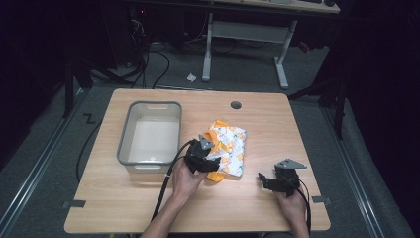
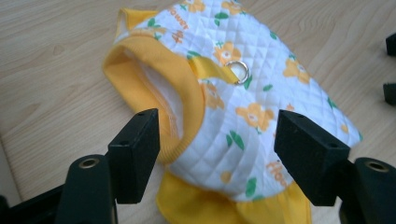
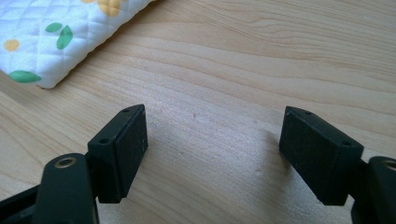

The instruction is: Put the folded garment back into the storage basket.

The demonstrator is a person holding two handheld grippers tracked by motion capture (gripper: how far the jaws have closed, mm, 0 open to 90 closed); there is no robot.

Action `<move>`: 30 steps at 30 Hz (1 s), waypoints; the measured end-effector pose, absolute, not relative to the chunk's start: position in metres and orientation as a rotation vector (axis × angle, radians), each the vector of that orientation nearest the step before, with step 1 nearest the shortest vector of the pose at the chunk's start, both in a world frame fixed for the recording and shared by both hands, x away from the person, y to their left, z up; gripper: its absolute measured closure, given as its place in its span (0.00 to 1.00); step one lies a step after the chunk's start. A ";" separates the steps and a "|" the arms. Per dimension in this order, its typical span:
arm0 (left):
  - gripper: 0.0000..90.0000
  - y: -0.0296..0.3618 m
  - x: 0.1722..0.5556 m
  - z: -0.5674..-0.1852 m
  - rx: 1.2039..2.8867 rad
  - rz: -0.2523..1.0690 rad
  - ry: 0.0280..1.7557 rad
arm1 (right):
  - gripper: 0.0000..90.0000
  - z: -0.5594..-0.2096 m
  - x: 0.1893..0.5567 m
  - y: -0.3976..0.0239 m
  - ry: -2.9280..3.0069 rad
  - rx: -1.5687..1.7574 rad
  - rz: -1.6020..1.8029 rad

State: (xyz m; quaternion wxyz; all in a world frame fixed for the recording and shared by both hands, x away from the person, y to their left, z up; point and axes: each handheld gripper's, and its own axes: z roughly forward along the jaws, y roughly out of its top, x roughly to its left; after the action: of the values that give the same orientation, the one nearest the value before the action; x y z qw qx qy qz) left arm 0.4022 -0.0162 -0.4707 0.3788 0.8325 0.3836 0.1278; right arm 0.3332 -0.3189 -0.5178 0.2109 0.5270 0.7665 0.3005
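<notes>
A quilted white garment (image 1: pixel 229 144) with orange flowers and yellow trim lies on the wooden table (image 1: pixel 277 129), just right of the bin. In the left gripper view the garment (image 2: pixel 243 93) shows a yellow-edged opening and a small metal ring (image 2: pixel 239 71). My left gripper (image 1: pixel 210 161) (image 2: pixel 217 135) is open, its jaws on either side of the garment's near end with a gap to the cloth. My right gripper (image 1: pixel 265 179) (image 3: pixel 215 135) is open over bare wood to the right. A corner of the garment (image 3: pixel 51 32) lies beyond its left jaw.
A grey plastic bin (image 1: pixel 124 144), nothing inside, stands at the table's left half. A round cable hole (image 1: pixel 236 105) sits near the far edge. Cables trail from both grippers toward the front edge. A desk frame (image 1: pixel 280 59) stands on the floor beyond.
</notes>
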 end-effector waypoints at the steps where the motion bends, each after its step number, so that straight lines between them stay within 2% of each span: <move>1: 0.35 -0.016 0.402 -0.471 2.127 0.327 0.980 | 0.26 -0.518 0.333 -0.319 2.130 1.465 0.835; 15: 0.32 -0.020 0.430 -0.481 2.080 0.306 1.088 | 0.26 -0.518 0.333 -0.319 2.130 1.464 0.835; 19: 0.30 -0.024 0.439 -0.487 2.099 0.287 1.135 | 0.26 -0.518 0.333 -0.319 2.130 1.465 0.835; 30: 0.30 -0.034 0.455 -0.504 2.109 0.253 1.206 | 0.26 -0.518 0.333 -0.319 2.130 1.465 0.835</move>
State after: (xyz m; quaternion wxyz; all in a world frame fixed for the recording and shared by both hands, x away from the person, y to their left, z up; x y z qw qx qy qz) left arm 0.4551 -0.0339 -0.5039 0.3424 0.8111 0.4641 0.0974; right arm 0.3331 -0.3189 -0.5178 0.2108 0.5271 0.7664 0.3006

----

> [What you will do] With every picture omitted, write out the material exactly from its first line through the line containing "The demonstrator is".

> [Your response]
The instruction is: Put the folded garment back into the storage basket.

The demonstrator is a person holding two handheld grippers tracked by motion capture (gripper: how far the jaws have closed, mm, 0 open to 90 closed); there is no robot.

No further work is required for this exercise.